▶ Required work
Each line in the entries below that holds the string "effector" must be copied.

[Stored items]
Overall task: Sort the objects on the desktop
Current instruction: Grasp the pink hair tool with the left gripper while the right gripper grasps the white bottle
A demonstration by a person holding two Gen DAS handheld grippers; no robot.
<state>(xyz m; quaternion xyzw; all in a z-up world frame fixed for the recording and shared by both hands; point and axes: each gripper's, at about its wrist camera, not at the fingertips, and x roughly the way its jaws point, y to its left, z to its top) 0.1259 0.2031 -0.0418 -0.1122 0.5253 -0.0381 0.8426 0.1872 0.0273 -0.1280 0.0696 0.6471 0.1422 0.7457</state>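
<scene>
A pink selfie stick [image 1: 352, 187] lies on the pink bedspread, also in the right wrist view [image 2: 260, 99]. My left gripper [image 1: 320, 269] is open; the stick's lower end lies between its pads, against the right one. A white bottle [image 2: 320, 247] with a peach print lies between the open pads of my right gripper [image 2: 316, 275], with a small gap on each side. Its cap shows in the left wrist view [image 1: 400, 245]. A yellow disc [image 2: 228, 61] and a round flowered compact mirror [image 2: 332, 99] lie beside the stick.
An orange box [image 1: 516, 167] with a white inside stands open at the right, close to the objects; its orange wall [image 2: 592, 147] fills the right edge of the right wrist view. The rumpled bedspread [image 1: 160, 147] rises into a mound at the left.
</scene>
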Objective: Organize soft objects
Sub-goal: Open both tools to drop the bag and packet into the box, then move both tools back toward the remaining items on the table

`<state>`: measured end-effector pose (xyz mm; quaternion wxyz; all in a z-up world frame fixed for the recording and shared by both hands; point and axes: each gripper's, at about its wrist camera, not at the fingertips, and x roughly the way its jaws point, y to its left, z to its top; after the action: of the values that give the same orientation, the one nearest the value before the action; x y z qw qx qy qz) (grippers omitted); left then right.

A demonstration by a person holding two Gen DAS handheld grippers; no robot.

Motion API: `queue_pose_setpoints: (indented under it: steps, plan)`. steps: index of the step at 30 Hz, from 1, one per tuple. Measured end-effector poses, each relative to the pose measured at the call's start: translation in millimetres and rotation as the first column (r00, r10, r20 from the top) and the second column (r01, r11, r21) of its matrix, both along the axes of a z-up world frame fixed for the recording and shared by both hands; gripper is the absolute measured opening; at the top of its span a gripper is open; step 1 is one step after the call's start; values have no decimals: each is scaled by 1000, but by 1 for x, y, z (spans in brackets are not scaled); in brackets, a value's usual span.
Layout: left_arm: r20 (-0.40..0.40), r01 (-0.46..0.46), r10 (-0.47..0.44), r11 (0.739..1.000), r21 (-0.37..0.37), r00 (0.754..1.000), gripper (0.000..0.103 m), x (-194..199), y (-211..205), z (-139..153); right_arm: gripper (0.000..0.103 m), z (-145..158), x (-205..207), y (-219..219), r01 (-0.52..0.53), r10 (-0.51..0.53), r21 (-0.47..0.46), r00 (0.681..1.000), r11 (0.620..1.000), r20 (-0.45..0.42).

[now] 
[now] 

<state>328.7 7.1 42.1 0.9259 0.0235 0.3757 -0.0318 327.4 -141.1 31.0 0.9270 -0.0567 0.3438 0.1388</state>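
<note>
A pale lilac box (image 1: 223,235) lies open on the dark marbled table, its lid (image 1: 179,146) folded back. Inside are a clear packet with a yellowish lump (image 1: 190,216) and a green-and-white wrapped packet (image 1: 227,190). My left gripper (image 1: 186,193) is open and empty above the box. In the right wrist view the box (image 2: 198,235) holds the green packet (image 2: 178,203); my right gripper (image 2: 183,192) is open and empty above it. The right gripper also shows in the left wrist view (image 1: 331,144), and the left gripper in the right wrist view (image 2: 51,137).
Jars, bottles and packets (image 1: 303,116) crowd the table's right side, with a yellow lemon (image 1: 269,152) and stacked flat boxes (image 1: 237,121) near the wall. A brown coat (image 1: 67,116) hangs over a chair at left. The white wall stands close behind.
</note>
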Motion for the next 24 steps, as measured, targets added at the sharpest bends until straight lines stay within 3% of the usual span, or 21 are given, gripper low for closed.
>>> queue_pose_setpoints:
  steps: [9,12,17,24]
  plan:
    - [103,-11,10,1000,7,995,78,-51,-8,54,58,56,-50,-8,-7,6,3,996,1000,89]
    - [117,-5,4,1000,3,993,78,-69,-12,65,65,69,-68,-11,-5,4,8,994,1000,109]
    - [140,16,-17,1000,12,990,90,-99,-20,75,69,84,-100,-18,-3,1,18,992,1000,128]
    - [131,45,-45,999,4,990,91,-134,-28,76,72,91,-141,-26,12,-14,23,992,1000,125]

▶ Answer section
`<state>`: measured end-effector pose (xyz mm; quaternion wxyz; all in a z-up world frame fixed for the recording and shared by both hands; point and axes: each gripper's, at about its wrist camera, not at the fingertips, and x roughly the way its jaws point, y to its left, z to its top; after the action: of the values that give the same orientation, the one nearest the value before the action; x y z qw qx qy qz) (grippers omitted); left then right.
Motion API: `queue_pose_setpoints: (indented under it: steps, plan)`. steps: index of the step at 30 Hz, from 1, one per tuple. Measured end-effector poses, each relative to the pose measured at the call's start: translation in millimetres and rotation as the first column (r00, r10, r20 from the top) and the second column (r01, r11, r21) of its matrix, both along the axes of a z-up world frame fixed for the recording and shared by both hands; gripper is the absolute measured opening; at the top of its span a gripper is open; step 1 is one step after the call's start; values have no decimals: each is scaled by 1000, but by 1 for x, y, z (spans in brackets are not scaled); in brackets, a value's usual span.

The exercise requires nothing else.